Alphabetic Sort Date Sort
01/01/17 01/01/17
01/11/17 01/02/17
01/02/17 01/04/17
01/21/17 01/11/17
01/4/17 01/21/17
11/01/17 02/01/17
11/02/17 11/01/17
02/01/17 11/02/17

 

Imagine running a query over a range of dates (requesting all activity in the months of January and February 2017, for example). In the alphabetic sort, this requires working through the whole file, since the data for November shows up between the data for January and February. In the date sort, the query only reads the until the end of February. We know there can be no more matching data after that. The alphabetic sort leads to more I/O, more query time and less happiness on the part of the user.

Why Should You Care About ColumnStore?

The first reason is that it allows you to try out column storage without doing a massive shift in technology and with minimal effort. By setting up some tables in a MariaDB database to use the ColumnStore engine, you can benefit from the storage efficiencies and faster query capabilities, provided that the data you’ve selected for this purpose is sound. This means that the data definitions should be tight (always a good plan anyway), and the queries should be more analytical than transactional. For a purely transactional workflow, a row store is the logical choice. For a purely analytical workflow, a column store is the logical choice. ColumnStore allows you to easily mix the two storage options so that you can have the best match possible. It is still important to know what type of workflow you’re dealing with, and match the storage engine to that need.

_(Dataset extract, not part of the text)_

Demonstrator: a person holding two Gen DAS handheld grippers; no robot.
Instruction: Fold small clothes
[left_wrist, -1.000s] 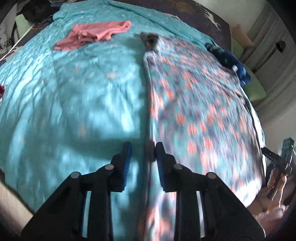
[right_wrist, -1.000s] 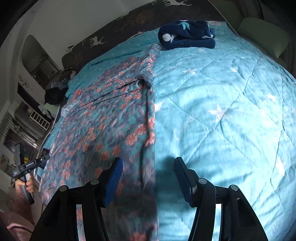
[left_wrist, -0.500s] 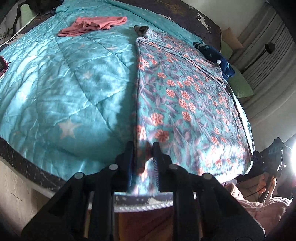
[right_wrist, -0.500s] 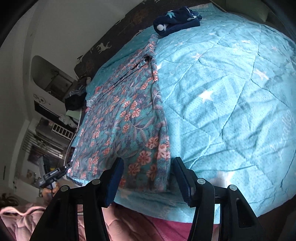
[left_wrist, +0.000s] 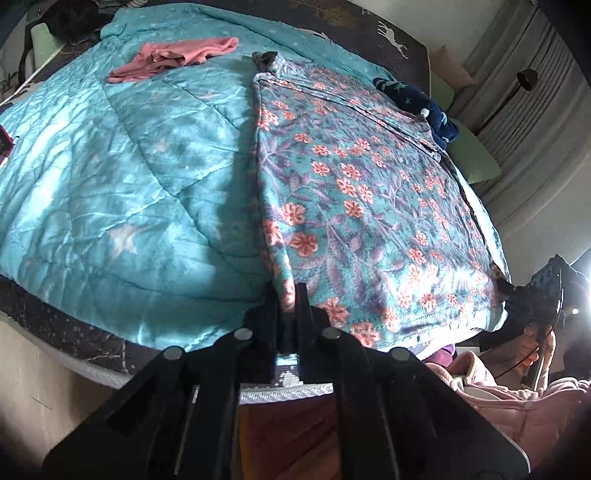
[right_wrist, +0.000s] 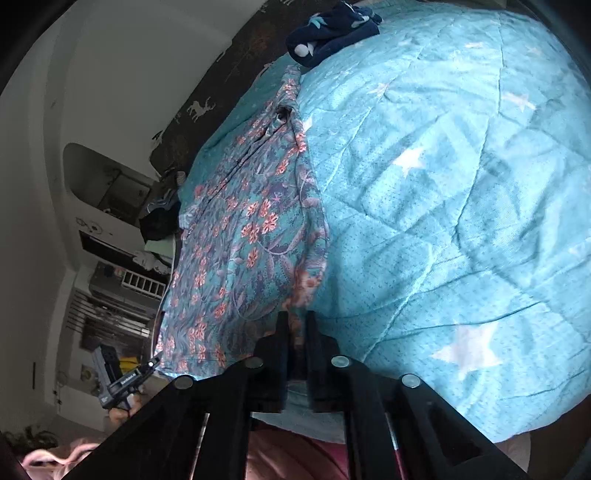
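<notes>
Here the floral garment (left_wrist: 369, 206) lies spread flat on the teal quilt (left_wrist: 122, 177) that covers the bed, its near hem reaching the bed's front edge. The left gripper (left_wrist: 287, 295) has its fingers closed on the garment's near left corner, a strip of flowered cloth pinched between them. The right gripper (right_wrist: 295, 325) has its fingers closed on the opposite near corner, with the fabric running up and away from them; in the left wrist view this gripper (left_wrist: 546, 291) shows at the garment's far right corner. A pink garment (left_wrist: 173, 57) lies crumpled near the head of the bed, well apart from the floral one. A dark blue starred garment (right_wrist: 328, 31) rests just beside the floral piece's far end.
</notes>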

Another solid reason is that it is a great fit if you are already doing analysis over massive amounts of data. Any column store shines when asked to look at relatively few columns of data (ideally the column or two that are being aggregated and other columns to locate and group the data). If you are already running these types of queries in MySQL, ColumnStore would likely be a good fit.

But There Be Dragons!

As with any new technology, ColumnStore might not be a good fit for everyone. Given that you can mix and match your storage engines, with ColumnStore for some tables and InnoDB for others, it can be tempting to just go ahead with a ColumnStore test doing things the same way you always did in the past. While this still yields results, those results might not be a true test of the technology. It’s like trying to drive your minivan the same way you used to drive your sports car. “Hey, my Alfa Romeo never flipped over taking these turns at high speed!”

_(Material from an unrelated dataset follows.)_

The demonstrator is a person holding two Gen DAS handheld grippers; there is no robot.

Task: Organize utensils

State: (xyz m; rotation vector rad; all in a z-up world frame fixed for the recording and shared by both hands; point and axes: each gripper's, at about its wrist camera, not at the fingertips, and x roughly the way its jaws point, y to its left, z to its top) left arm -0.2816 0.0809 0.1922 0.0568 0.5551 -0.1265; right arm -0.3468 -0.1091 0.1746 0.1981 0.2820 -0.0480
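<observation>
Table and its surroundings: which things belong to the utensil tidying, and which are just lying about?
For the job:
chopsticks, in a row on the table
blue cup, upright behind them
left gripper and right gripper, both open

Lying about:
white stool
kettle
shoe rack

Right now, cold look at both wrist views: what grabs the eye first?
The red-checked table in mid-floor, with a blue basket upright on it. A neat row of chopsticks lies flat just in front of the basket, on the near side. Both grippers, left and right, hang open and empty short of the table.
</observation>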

To effectively use ColumnStore, it’s important to match it to a proper analytical workload. This means that you will likely do more bulk loading into these tables, since there is additional overhead in writing the data out into the column files. The overall workflow should be more read-intensive. The queries should only look for data from a small set of fields, but can span massive amounts of data within a single column. In my earlier post, there’s also a discussion about normalization of data and how denormalizing data is more common in columnar databases.

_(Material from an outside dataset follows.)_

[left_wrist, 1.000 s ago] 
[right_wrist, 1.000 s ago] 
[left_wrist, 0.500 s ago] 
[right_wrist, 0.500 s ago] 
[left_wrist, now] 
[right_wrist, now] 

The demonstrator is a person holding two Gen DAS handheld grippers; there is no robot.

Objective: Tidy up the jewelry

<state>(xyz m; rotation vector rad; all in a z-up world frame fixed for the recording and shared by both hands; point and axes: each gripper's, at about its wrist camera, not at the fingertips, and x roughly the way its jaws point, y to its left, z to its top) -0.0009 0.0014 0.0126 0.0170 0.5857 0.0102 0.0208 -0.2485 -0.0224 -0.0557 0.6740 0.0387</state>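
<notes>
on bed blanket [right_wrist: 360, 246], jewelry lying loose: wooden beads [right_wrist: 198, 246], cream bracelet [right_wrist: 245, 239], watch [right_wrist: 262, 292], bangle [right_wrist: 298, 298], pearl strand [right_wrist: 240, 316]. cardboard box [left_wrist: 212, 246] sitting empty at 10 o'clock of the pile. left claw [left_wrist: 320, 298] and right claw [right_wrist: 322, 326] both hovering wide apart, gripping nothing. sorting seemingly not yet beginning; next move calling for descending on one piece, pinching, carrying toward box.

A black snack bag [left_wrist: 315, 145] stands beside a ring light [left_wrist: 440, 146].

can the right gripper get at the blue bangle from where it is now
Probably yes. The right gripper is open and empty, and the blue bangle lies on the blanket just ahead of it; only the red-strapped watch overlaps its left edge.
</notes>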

You should address these issues in your testing for a valid conclusion.

The minimum specifications for ColumnStore also point to a need for a more advanced infrastructure than is often seen for transactional data. This is to support batch loading, read intensive workloads and possibly different ETL processes for each type of data. In fact, MariaDB states in the installation documentation for ColumnStore that it must be completed as a new installation of MariaDB. You must remove any existing installations of MariaDB or MySQL before installing the ColumnStore-enabled RPM on a system.

Is It Right for Me?

ColumnStore might fit well into your organization. But like haggis, it’s not for everyone. If you need analytical queries, it is a great option. If your workload is more read-intensive, it could still work for you. As we move to a more Internet of Things (IoT) world, we’re likely to see a need for more of this type of query work. In order to accurately present each user with the best possible Internet experience, we might want to analyze their activities over spans of time and come up with the best match for future needs.

Seriously consider if making the move to ColumnStore is right for you. It is newer software (version 1.0.6, the first GA version, was released on December 14, 2016, and 1.0.7 was released on January 23, 2017), so it might go through changes as it matures. Though a new product, it is based on InfiniDB concepts (which are somewhat dated). MariaDB has lots of plans for additional integrations and support for ancillary products that are absent in the current release.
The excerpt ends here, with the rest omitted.